* [Assignment] Look through the records below for the line with "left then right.". Return that line and each one after it up to and including the line with "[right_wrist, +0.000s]", exactly.

── Materials provided

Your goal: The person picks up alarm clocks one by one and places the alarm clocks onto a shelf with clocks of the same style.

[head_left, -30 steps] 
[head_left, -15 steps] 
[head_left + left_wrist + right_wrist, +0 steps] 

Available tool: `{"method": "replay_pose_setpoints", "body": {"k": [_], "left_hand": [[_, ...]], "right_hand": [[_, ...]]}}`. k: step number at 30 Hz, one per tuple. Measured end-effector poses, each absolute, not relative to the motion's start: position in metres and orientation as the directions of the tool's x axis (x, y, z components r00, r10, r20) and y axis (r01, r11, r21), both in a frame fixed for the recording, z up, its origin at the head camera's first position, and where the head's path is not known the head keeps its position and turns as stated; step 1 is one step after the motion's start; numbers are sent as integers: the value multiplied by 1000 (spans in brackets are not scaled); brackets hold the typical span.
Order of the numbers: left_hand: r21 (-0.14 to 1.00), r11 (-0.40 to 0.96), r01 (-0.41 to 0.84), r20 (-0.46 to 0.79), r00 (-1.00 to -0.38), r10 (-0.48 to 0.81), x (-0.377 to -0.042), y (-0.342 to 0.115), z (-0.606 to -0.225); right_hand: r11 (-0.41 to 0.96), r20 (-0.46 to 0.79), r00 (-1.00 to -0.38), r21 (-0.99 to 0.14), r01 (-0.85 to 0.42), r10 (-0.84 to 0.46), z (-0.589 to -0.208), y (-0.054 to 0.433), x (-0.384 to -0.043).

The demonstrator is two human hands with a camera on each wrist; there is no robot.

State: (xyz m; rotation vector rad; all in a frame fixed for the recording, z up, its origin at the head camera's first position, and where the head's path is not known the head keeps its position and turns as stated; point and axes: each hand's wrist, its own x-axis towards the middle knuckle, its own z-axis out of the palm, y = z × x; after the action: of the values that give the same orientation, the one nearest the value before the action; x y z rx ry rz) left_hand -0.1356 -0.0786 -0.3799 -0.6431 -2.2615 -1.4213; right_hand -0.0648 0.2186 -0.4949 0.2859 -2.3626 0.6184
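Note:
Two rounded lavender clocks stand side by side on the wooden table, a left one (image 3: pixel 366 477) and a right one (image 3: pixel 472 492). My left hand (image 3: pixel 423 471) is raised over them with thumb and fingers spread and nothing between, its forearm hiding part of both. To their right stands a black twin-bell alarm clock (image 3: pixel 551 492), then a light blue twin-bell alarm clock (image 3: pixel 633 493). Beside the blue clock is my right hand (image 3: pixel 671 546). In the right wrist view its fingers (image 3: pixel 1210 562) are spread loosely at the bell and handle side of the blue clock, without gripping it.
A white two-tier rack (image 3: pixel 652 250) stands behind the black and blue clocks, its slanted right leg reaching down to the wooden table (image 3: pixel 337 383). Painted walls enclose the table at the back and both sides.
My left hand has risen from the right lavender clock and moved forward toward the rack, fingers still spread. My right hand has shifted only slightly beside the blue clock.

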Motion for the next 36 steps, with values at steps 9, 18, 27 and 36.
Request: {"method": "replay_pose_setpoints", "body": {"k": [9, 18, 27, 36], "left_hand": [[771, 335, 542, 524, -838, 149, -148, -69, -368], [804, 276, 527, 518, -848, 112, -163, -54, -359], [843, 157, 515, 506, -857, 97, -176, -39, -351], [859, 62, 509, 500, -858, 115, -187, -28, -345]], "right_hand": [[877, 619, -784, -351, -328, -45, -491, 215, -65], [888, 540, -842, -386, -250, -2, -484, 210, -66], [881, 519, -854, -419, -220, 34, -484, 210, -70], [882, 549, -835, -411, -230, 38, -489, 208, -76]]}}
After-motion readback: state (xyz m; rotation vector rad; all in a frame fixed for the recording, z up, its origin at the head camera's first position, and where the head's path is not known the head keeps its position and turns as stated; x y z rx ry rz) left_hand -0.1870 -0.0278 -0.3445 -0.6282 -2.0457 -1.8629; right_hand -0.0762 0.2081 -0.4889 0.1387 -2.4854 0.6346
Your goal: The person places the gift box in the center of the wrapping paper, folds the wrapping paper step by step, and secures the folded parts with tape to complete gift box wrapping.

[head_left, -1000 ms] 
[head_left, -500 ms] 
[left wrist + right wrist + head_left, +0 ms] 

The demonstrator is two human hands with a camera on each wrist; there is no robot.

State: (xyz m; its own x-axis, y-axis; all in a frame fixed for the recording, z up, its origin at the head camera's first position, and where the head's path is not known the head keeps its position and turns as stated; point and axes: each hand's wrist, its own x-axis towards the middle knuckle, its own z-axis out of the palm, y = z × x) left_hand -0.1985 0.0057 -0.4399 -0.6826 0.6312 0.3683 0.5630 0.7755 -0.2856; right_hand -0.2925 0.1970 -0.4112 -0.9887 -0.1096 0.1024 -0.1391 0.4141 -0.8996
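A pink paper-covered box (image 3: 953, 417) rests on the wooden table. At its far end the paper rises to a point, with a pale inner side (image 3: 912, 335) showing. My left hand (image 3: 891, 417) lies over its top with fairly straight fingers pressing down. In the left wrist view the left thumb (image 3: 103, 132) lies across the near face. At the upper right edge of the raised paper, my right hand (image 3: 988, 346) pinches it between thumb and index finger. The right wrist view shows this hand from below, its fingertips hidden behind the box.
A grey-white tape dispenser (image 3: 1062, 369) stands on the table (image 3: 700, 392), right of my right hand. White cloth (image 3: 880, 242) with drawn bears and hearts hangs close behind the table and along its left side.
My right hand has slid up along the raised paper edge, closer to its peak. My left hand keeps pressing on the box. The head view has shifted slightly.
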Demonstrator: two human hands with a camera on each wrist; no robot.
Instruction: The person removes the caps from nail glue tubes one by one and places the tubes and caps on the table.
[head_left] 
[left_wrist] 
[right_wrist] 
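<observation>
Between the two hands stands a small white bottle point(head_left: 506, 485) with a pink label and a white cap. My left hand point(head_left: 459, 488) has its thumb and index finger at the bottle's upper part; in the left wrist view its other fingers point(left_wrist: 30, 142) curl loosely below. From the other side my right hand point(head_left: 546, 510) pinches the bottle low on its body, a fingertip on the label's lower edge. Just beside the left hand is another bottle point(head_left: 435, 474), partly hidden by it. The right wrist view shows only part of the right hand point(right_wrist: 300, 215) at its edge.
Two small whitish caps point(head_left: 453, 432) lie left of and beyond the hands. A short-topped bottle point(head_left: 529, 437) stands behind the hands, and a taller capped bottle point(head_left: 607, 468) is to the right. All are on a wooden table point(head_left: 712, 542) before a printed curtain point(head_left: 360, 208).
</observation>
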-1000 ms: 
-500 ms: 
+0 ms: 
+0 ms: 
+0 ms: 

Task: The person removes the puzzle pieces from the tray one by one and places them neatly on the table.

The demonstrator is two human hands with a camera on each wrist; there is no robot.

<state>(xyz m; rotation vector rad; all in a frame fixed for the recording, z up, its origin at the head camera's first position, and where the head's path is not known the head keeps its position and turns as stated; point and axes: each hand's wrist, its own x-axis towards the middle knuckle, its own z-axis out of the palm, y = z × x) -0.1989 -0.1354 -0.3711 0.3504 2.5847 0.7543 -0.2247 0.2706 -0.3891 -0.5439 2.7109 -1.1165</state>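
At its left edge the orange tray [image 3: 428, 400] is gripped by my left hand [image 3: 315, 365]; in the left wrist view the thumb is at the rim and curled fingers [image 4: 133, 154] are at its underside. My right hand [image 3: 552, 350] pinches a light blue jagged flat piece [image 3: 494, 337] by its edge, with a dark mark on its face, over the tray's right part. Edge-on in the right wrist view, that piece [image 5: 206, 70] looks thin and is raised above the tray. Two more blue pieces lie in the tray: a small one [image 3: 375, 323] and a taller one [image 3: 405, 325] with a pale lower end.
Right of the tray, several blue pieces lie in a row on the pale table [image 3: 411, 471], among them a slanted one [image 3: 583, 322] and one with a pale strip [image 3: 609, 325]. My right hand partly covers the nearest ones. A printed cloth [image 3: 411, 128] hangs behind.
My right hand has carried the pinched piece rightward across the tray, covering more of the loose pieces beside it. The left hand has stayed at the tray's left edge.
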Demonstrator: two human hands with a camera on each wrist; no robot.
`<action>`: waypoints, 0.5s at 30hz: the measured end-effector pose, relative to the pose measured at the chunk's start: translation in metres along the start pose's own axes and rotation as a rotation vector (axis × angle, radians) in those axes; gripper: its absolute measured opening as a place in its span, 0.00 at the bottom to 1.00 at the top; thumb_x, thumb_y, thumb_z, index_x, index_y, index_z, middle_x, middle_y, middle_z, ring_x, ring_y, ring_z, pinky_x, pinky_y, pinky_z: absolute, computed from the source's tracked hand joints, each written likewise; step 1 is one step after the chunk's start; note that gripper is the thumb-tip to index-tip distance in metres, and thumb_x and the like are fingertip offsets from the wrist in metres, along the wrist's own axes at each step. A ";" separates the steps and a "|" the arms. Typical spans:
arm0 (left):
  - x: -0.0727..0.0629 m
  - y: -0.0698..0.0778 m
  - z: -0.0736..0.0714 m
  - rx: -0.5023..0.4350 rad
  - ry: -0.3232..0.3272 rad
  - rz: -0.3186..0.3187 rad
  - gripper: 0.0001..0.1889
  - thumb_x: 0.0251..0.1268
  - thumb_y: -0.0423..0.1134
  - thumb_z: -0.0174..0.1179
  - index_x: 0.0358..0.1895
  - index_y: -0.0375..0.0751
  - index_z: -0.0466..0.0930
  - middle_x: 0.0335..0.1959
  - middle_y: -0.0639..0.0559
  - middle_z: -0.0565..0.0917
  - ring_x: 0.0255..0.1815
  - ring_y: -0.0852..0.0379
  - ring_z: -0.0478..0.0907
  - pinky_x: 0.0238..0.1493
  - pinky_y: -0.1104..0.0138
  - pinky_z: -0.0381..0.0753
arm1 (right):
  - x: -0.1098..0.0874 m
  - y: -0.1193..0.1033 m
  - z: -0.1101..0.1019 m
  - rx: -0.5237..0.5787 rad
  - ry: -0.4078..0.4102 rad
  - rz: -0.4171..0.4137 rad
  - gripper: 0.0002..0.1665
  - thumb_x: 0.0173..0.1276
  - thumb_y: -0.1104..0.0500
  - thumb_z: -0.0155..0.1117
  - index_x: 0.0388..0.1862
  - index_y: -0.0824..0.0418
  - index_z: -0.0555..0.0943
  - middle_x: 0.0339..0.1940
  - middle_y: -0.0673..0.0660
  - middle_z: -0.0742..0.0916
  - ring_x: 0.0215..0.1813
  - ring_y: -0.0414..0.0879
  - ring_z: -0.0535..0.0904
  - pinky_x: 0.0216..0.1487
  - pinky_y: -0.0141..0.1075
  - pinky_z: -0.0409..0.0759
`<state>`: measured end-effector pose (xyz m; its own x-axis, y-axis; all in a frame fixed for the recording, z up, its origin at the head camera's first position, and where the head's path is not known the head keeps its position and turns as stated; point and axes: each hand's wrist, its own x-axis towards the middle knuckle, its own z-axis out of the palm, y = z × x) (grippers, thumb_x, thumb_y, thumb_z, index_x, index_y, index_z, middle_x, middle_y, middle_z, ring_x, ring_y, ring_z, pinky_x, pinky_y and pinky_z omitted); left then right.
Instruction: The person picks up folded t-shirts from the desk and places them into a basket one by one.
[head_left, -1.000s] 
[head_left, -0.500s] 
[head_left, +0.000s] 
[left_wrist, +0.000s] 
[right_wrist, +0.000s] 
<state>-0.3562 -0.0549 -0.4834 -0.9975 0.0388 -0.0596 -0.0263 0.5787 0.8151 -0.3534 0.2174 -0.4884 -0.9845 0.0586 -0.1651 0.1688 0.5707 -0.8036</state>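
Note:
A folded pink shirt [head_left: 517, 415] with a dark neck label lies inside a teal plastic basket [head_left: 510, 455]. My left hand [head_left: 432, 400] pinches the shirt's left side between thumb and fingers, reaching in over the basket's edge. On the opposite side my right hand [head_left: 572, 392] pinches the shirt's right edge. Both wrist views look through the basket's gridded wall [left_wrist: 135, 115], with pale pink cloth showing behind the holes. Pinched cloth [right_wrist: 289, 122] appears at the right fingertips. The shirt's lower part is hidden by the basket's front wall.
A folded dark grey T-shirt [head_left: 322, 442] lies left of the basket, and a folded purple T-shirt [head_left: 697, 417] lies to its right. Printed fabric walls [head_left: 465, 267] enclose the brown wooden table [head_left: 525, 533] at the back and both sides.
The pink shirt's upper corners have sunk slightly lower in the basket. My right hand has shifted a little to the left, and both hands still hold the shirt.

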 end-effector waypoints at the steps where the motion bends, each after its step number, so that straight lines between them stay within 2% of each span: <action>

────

* [Response to this exercise]
`<state>`: measured end-effector pose (xyz m; its own x-axis, y-axis; all in a frame fixed for the recording, z up, its origin at the head camera's first position, and where the head's path is not known the head keeps its position and turns as stated; point and axes: each hand's wrist, its own x-axis towards the middle knuckle, its own z-axis out of the palm, y = z × x) (grippers, thumb_x, thumb_y, thumb_z, index_x, index_y, index_z, middle_x, middle_y, middle_z, ring_x, ring_y, ring_z, pinky_x, pinky_y and pinky_z omitted); left then right.
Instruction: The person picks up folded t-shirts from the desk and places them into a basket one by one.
[head_left, -1.000s] 
[head_left, -0.500s] 
[head_left, +0.000s] 
[left_wrist, +0.000s] 
[right_wrist, +0.000s] 

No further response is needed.